Life after climate change: lessons from Cape Town – “We have collectively decided not to stop climate change, so the future will be about mitigating its effects”
By Simon Kuper
27 March 2019
(Financial Times) – In the flat where I stayed in Cape Town last month, the bathtub felt like a relic of a lost civilisation. It may never be used again. Beside it was a shower containing an egg timer. The two-minute wash has been standard here since the recent three-year drought. In the city’s public bathrooms, a dribble comes out of the tap. Posters everywhere warn against wasting water.
This is what adapting to climate change looks like. Last year, Cape Town nearly became the first big city on earth to run dry. Daily water rations dropped to 50 litres per person per day, with the spectre of 25 litres if supplies ran out on “Day Zero”. The drought broke just in time, but the city’s planners now expect permanent water scarcity. Rationing, which initially felt like wartime austerity, has become normal.
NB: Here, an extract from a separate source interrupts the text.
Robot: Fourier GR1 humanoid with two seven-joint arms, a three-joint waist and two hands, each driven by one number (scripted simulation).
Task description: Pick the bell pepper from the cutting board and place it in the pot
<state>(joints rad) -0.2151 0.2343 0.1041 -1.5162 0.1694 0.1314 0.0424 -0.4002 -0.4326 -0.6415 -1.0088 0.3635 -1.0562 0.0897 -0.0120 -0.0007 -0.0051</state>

We have collectively decided not to stop climate change — carbon dioxide emissions hit a record in 2018 — so the future will be about mitigating its effects. Every region faces its own threat, whether from heat, flooding, drought or hurricanes. Whatever the problem, Cape Town’s glimpse of the future offers lessons for everyone:
- An existential climate crisis creates almost instant consensus on action. I didn’t hear anyone in Cape Town dismiss climate change as an elite hobby, or argue against rationing. On the contrary, water was an almost automatic topic of conversation with people of all classes, well ahead of May’s South African elections. The only arguments were about how to access (and ration) water.
- Climate change is a class issue. For people who live in shanty towns outside Cape Town without running water, it’s always Day Zero. Yet a crisis was proclaimed only when rich Capetonians and companies were affected too. [more]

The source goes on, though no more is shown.